Joy + Sadness = Peace
"That's the subconscious - it's where they keep all the troublemakers."
Pixar Studios has a stellar track record - from Finding Nemo to The Incredibles, Up, and Monsters University, a few of my favorites. Their movies are generally great stories, cleverly written, with good music, and most importantly, strong morals. Right is right and wrong is wrong, the characters develop and mature, and family structure is always an important factor.
I wasn't sure what to expect from this year's new Pixar, Inside Out. The story follows one little girl, eleven-year-old Riley, as her family moves from Minnesota to San Francisco, and the five major emotions inside her head - Fear, Disgust, Anger, Joy, and Sadness. At first, the concept seems a bit cheesy. In reality, it's a complex and beautiful story conveyed through Pixar's usual stellar storytelling.
Riley's parents are a bit flat, but they're genuinely loving and have a close relationship to each other and their daughter (well done, contrary to Disney's usual style.) Riley is a sweet, cheerful girl, thanks to Joy.
Joy honestly irritated me for half of the movie, perhaps because she reminds me of myself. She's strong-willed, caring, bubbly, and dominates the emotional control board. She's the one with all the good ideas, and the one who guides the other emotions to make sure Riley has a good day. Each of the emotions have distinct, engaging personalities, and each of them cares deeply about Riley's happiness. But Joy is in charge, for better or worse!
Through Joy's eyes, we see Riley experience "core memories" - moments of life-shaping emotion that have created her "islands of personality". These islands are the things Riley loves, things that make her who she is - family, honesty, hockey, silliness, and friendship. Without the memories, Riley rejects those core values, and sinks into depression; a grey, colorless shadow that shuts down all the emotions' access to Riley. Pixar masterfully presented the loneliness and despair that child can experience.
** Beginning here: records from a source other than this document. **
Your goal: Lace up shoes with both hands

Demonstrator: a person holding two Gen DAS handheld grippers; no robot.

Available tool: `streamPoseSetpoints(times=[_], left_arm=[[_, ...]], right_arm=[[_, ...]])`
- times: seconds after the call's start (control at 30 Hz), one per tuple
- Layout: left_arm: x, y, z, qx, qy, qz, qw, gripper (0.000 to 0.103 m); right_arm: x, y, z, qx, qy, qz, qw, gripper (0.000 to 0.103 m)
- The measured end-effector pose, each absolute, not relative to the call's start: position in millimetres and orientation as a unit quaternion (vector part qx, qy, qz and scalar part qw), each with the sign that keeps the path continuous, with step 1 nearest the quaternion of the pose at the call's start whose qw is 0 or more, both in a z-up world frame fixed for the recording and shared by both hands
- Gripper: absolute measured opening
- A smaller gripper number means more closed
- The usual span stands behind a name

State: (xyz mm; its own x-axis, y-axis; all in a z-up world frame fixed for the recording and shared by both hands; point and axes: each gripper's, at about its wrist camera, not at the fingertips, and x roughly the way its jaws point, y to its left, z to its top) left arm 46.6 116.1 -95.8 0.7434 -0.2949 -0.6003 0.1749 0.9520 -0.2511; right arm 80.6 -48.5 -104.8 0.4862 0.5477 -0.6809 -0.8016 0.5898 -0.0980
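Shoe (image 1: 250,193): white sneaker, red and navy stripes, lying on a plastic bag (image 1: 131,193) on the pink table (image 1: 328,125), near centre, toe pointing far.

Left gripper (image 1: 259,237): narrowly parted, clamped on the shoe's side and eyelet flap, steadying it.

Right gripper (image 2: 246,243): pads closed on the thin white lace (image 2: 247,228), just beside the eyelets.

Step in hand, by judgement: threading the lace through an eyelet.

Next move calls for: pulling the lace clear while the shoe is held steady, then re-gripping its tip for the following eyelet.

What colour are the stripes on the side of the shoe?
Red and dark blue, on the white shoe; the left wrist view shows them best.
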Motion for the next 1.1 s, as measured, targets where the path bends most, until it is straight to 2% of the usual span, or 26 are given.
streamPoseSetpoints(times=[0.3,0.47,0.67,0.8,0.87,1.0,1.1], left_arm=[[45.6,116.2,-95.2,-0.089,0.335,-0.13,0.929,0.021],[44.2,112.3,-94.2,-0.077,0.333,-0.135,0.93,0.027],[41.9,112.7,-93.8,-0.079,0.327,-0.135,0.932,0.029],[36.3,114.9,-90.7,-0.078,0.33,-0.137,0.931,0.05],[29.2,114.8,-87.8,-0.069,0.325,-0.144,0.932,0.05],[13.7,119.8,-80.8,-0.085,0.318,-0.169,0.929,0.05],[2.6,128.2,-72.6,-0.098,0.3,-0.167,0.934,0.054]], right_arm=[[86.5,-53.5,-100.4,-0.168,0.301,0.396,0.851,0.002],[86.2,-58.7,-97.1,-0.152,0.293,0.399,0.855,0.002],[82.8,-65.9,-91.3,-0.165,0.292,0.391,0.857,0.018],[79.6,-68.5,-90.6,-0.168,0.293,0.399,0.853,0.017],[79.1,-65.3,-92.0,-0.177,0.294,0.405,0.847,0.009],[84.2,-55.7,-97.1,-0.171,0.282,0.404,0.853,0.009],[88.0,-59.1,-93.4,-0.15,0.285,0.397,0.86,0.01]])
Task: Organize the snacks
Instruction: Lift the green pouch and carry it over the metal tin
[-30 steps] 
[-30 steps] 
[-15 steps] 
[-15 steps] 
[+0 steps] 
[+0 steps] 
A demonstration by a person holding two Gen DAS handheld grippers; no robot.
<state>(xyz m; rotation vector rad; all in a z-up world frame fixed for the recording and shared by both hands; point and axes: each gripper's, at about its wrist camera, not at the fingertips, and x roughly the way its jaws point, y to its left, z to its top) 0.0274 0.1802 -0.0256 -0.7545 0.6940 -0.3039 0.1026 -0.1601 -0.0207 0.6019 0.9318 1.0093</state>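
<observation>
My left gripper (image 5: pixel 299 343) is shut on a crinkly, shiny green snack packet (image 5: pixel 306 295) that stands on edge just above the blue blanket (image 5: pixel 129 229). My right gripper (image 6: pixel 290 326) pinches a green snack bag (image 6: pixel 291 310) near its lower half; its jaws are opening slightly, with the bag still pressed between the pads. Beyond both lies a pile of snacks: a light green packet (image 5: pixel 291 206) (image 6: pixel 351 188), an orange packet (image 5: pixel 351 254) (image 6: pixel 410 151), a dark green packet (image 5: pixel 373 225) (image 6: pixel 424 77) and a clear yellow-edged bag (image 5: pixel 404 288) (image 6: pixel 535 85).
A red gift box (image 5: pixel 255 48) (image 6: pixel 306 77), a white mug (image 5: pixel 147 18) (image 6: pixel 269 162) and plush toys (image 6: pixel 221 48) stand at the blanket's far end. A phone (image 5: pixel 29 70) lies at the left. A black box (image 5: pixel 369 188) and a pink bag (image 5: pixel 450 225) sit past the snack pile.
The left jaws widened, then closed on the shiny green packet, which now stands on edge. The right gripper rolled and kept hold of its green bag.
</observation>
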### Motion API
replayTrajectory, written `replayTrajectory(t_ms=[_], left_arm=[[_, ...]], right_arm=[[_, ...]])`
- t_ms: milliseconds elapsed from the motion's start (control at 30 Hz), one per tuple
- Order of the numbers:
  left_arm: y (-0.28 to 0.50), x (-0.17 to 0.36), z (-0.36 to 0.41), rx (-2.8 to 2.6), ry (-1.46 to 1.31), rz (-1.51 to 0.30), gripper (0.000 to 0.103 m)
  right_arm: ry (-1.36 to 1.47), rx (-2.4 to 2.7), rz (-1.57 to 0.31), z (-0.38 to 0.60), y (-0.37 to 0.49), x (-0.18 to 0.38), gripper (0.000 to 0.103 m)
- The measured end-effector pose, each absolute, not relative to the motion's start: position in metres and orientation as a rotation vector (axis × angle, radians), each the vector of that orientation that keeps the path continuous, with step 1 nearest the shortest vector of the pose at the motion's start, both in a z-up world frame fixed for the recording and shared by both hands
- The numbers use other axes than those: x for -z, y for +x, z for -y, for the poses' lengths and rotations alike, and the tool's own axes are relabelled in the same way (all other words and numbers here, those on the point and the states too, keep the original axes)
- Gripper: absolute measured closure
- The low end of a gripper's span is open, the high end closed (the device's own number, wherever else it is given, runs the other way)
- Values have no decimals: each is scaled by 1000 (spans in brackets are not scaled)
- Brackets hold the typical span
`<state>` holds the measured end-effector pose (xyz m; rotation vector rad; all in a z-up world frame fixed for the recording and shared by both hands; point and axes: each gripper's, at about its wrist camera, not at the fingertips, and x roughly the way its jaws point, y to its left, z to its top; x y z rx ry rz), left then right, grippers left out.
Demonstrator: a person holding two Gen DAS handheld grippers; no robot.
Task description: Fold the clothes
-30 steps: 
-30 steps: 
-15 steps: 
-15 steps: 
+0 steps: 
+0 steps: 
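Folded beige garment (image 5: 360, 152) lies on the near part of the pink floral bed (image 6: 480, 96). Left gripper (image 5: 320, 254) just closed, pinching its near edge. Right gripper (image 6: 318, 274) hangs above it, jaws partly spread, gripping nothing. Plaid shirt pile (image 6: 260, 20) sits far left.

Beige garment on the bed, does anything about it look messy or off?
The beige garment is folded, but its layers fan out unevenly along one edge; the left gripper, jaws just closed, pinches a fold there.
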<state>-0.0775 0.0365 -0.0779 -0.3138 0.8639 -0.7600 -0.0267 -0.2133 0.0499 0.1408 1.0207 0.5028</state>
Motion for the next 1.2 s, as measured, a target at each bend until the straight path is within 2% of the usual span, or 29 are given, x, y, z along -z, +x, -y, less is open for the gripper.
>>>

While Joy and Sadness end up stuck in long-term memory, Anger, Fear and Disgust try their best to take care of Riley without their leader. This turns into a fairly typical tween temper-tantrum, and the bright idea from Anger to run away, back to Minnesota where all the good memories were made.
In Joy's opinion, this catastrophe is all Sadness's fault. Every memory that Sadness touches turns blue, changing from happy to sad. Joy has done her best to isolate and incapacitate Sadness, while trying to keep Riley happy. Joy's answer to everything is "I can fix this," and indeed, the other emotions look to her for answers and guidance. She starts the movie with a discouraging amount of hubris,
However, the truth comes out through an adventure of frustration, sacrifice, and Joy's own coming of age. (Yes, you know me, I immediately jump to the bildungsroman!) But really, the overarching theme is indeed that of a bildungsroman, a coming of age story, for both Riley and Joy. Joy has to acknowledge Sadness's role, and realize that she alone will never be able to save the day for Riley. In her own moment of near-despair, Joy herself matures to see the value of Sadness.
After Joy and Sadness make it back to Headquarters, they're given a new control board, with a vast array of buttons and levers. They've discovered that Riley's memories and experiences aren't just made up of one emotion any more. Her day is best when there's not just one emotion in control, but when each of the emotions work together. There's more to be learned on this new control board, but already, the movie has explained the transition from childhood to adulthood.
Pixar doesn't underplay the importance of emotion, but acknowledges that balance is most important. The things of childhood are put aside, in favor of a recognition of the complexity of life. Along the way, a family's love and connection remains the anchor for both Riley and the movie.
What makes Inside Out so compelling is the reality of it. The characters, emotions, and message are all as genuine and down-to-earth as weeding the garden. The movie forces you to look inside, and look around, to understand yourself and others. No, emotions aren't everything, but they are an integral part of what makes us human. The movie is full of laughter and tears, and even a little bit of disgust, fear and anger - if you haven't felt all of those before the end of the movie, go watch it again!